From the outset, Eye For An Eye thrusts listeners into dystopian gloom, pairing Chameleons-esque textures with Pixies-tinged howls, portraying humanity trapped in cycles of deception and merciless violence: inevitable, inescapable. The reflective pace of Lessons In Obsolescence drifts through spectral, Cure-inflected guitar lines and ghostly vocal arcs, its melodies imbued with dreamlike despair. Here, history’s crumbling monuments become potent metaphors for the fleeting, ephemeral nature of all human grandeur. Nothing endures; everything fades into quiet decay, unnoticed and unmourned.

Gods of Dreamland plunges into eerie depths with its sinister bass pulses and spectral echoes, vocals resounding like distant spirits whispering down castle corridors. The track evokes an unknowable universe suspended between sleep and wakefulness, where ancient mysteries and forbidden truths linger on the threshold of consciousness, tempting yet perilous. In the solemn elegance of Silhouettes, the band navigates a delicate neo-folk reverie, vocals sweeping gorgeously over stark, slow rhythms reminiscent of Dead Can Dance. Here shadows and faded memories haunt the present, carrying the weight of inherited regret and concealed histories…unnerving reminders of the past’s enduring sway.

The Endless unfolds as a sparse meditation, minimalist beats and droning synth textures subtly recalling Joy Division’s bleakest moments. The song examines human existence as cosmic poetry, a ceaseless cycle of birth and death devoid of mythological comforts, underscoring a yearning to understand oneself through tangible truth rather than faith. The Nightmare Or The Dream cloaks gothic drama with shimmering Omnichord accents, conjuring Pulp’s theatrical elegance filtered through the atmospheric melancholy of The Chameleons.
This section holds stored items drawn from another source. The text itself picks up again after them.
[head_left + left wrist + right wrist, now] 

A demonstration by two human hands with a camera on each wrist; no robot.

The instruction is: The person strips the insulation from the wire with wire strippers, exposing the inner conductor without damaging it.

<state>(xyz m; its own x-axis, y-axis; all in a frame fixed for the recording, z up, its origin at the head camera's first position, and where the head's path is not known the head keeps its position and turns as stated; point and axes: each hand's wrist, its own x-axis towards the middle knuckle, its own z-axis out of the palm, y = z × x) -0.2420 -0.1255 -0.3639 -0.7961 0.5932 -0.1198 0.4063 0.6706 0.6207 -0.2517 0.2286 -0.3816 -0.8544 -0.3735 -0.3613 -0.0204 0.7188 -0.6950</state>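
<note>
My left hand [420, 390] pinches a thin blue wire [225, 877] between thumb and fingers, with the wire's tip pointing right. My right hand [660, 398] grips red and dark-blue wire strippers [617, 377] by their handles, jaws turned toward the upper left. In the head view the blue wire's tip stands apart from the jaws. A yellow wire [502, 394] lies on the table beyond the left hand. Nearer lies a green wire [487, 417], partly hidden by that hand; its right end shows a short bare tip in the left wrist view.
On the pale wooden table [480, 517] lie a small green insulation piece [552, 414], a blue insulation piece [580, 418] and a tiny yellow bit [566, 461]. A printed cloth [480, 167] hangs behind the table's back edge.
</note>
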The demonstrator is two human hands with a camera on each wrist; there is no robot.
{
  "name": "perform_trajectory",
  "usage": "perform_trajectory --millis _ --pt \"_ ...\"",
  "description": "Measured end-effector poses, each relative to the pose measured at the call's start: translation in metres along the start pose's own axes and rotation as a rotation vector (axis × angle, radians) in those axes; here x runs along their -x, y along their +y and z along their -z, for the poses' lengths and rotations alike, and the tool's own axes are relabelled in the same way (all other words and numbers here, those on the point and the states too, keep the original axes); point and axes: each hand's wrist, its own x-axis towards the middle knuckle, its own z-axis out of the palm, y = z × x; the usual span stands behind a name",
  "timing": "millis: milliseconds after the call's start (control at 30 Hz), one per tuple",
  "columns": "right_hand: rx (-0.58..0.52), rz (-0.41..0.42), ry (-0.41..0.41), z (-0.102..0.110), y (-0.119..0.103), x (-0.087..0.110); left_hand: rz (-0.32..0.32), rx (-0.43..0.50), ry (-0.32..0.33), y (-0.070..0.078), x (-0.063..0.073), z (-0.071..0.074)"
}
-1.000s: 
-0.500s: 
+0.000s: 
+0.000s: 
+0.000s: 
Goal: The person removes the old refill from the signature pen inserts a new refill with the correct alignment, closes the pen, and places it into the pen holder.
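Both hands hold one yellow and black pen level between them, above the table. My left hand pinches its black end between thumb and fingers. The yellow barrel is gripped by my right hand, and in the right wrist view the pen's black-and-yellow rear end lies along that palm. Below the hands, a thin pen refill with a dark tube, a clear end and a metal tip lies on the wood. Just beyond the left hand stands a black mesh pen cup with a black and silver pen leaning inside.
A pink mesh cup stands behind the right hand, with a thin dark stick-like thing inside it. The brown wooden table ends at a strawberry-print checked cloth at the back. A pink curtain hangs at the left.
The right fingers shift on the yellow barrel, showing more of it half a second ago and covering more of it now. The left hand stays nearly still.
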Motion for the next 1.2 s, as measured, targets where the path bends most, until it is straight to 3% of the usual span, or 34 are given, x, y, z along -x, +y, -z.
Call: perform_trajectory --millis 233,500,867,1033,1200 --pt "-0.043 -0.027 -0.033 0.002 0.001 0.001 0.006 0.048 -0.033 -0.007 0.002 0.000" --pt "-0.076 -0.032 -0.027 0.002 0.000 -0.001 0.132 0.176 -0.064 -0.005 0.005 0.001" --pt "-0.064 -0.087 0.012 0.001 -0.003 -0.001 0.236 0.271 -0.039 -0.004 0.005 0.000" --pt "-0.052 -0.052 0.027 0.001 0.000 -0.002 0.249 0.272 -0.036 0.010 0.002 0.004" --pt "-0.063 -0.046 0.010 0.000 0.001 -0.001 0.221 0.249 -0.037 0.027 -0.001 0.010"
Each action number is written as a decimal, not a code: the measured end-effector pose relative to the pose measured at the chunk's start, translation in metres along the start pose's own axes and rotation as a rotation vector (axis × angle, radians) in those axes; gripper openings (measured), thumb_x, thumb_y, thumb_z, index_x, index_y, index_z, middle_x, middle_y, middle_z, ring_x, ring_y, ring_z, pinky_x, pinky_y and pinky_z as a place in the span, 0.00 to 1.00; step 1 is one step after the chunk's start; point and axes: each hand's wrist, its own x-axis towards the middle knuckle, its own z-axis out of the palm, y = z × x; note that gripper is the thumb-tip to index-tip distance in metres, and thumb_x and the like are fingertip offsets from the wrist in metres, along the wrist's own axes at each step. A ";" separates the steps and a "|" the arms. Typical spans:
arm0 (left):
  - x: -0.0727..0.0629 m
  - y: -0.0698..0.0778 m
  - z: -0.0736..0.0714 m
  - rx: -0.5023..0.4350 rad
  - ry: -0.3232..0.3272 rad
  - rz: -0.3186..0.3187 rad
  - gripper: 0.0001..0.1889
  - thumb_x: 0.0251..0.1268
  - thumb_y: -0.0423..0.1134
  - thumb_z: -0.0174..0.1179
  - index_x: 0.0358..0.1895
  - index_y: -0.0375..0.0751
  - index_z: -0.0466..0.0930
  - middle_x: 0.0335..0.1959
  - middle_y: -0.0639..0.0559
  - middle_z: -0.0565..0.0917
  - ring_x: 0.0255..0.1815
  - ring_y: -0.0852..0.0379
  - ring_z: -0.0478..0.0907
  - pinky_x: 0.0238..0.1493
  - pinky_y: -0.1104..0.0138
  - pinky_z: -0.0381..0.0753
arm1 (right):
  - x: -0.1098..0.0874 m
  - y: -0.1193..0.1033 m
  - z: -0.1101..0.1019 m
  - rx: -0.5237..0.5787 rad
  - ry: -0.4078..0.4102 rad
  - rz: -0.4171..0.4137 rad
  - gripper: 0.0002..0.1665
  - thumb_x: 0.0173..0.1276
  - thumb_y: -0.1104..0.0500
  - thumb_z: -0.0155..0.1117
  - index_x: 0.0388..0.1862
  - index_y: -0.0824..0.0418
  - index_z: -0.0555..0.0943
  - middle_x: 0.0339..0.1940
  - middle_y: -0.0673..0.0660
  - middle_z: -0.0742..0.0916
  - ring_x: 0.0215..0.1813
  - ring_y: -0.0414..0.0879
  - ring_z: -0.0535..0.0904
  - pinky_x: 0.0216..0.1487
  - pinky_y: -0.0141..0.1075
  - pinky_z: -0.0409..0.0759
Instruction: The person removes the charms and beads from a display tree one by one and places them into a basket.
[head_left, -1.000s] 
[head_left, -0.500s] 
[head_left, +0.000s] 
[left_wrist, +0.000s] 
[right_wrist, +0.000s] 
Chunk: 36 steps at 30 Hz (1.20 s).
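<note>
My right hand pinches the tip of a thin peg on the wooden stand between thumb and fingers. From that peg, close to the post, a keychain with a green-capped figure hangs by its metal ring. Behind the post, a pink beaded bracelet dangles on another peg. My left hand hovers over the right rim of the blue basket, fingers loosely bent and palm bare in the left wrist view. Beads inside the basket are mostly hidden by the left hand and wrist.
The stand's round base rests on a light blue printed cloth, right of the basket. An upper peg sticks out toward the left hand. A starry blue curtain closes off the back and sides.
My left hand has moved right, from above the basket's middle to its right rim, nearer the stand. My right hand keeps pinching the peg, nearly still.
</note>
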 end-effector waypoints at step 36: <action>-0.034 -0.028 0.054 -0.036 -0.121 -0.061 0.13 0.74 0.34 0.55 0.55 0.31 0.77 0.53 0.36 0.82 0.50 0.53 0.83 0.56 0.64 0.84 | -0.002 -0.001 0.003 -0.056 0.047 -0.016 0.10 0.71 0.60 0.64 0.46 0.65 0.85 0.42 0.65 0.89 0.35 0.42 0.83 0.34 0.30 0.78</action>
This track is an existential fever-dream, blurring reality with the surreal as it questions perception, identity, and the fragile divide between terror and enchantment.

Next, the sluggish, hypnotic A Lullaby shifts to introspective spoken word, drifting through shimmering shoegaze textures. With candid introspection and a wry look at life, it offers solace in the embrace of flawed authenticity, underscoring a feeling of vulnerable, yet irreverent liberation.

Petrichor emerges as a spectral synth dirge, underpinned by brittle machine pulses and the spectral allure of Chameleons-inflected guitars. The vocals resonate as if from a forgotten aristocrat hidden deep within an attic’s gloom, haunted by faded grandeur. Taking its name from the scent of rain after prolonged drought—a poetic collision of earth (“petra”) and the gods’ own lifeblood (“ichor”)—the track evokes cleansing renewal amidst inevitable decay. The heavens bleed, washing away humanity’s sins, leaving only the earth to bear witness and endure.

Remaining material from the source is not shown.